Şehit askerlerden Zonguldaklı Emrah Kartal'ın acemiliğini yeni tamamladığı, patlamadan 4 gün önce usta birliğine teslim olduğu ve dedesinin 'bedelli askerlik' teklifini reddettiği öğrenildi. Zonguldaklı şehidin dayısı Erdoğan Sağlam, dede Baki Kartal'ın, Amerika'nın Texas eyaletinde bulunan A&M Üniversitesi Uluslararası İlişkiler Bölümü'nde 5 yıl boyunca eğitim gören torununun bedelli askerlik yapmasını istediğini ancak şehit Emrah Kartal'ın bu teklifi reddettiğini söyledi. Patlamada şehit olan Trabzonlu 25 yaşındaki Onur Fikret Dülger'in de baba ocağına ateş düştü. 2 aylık asker olan Dülger'in babası Trabzonspor eski Genel Sekreteri Zekai Fırat Dülger'in ise olayın ardından ailesiyle birlikte Afyonkarahisar'a hareket ettiği öğrenildi. Mimarlık Fakültesi mezunu olan ve acemi eğitiminin ardından kısa dönem askerlik görevini Afyonkarahisar'da yapan Onur Fikret Dülger'in geçen yıl Aralık ayında nişanlandığı da öğrenildi. Şehit er Emre Yıldırım'ın Nevşehir'deki ailesi de acı haberi alınca yıkıldı. Yıldırım'ın Sakarya Üniversitesi'nde Metal İşleri Öğretmenliği okuduğu öğrenildi.
Patlamanın duyulmasıyla birlikte kışlada görev yapan askerlerin yakınları önce askerlerle irtibat kurmaya çalıştı. Ancak askerlerle bağlantı kuramayan şehit yakınları soluğu Afyonkarahisar'da aldı. Değişik kentlerden gecenin ilerleyen saatlerinde yola çıkan asker yakınları sabahın erken saatlerinde kente geldi.

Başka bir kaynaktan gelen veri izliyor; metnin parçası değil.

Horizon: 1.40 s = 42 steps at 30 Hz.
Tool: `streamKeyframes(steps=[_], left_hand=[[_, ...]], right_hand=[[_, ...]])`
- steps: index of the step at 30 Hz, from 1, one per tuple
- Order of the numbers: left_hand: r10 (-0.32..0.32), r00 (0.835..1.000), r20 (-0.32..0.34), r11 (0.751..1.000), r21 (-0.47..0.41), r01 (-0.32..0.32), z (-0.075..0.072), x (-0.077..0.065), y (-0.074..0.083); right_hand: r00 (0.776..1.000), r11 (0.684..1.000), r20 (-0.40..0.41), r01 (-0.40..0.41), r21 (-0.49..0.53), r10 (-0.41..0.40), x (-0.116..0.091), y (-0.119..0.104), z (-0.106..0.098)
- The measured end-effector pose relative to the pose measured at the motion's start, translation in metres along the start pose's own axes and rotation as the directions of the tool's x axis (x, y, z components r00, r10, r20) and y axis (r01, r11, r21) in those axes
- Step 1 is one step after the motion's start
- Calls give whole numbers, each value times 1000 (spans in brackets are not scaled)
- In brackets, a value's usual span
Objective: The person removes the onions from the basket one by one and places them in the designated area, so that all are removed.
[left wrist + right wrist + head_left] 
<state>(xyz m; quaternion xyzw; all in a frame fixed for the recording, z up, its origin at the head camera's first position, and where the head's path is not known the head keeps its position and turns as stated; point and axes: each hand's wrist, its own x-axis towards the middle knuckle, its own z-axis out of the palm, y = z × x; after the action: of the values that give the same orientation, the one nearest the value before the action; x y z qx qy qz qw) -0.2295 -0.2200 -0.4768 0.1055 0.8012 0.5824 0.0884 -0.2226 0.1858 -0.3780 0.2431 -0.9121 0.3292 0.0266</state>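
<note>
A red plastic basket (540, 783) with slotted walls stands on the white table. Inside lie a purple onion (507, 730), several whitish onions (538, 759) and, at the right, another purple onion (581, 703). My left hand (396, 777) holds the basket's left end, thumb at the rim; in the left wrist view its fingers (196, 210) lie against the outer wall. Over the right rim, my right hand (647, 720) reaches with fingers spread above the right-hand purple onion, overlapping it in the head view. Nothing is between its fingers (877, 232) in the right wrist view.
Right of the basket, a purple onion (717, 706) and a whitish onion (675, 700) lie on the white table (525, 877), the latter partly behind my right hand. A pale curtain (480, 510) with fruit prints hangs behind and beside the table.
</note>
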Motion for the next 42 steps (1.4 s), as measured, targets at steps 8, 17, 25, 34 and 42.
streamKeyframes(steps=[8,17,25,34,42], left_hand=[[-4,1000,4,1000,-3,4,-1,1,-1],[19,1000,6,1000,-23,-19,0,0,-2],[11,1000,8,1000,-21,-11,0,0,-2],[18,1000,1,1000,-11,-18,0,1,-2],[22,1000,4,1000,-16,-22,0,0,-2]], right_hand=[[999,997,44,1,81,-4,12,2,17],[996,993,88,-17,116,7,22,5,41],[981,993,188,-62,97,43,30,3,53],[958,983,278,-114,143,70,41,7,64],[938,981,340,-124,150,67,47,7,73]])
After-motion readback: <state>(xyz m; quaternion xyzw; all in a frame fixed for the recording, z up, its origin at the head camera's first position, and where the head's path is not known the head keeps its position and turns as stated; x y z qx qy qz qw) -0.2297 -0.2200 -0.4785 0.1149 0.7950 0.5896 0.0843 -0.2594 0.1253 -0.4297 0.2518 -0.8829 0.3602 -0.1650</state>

Kışlanın kapısına gelen asker yakınları içeriden müjdeli haber beklerken, dün sabah 08:30'da yayımlanan Genelkurmay açıklamasıyla adeta yıkıldı. 25 askerin şehit olduğunun açıklanmasıyla bazı asker yakınları fenalık geçirdi. Şehit yakınları zaman zaman kışlanın girişinde nöbet tutan askerlerle de gerginlik yaşadı ve kışlaya doğru yürümek istedi. Fakat kendilerine izin verilmedi. Kurulan çadırların yetersiz kalması nedeniyle asker yakınları öğleden sonra kışlaya alındı.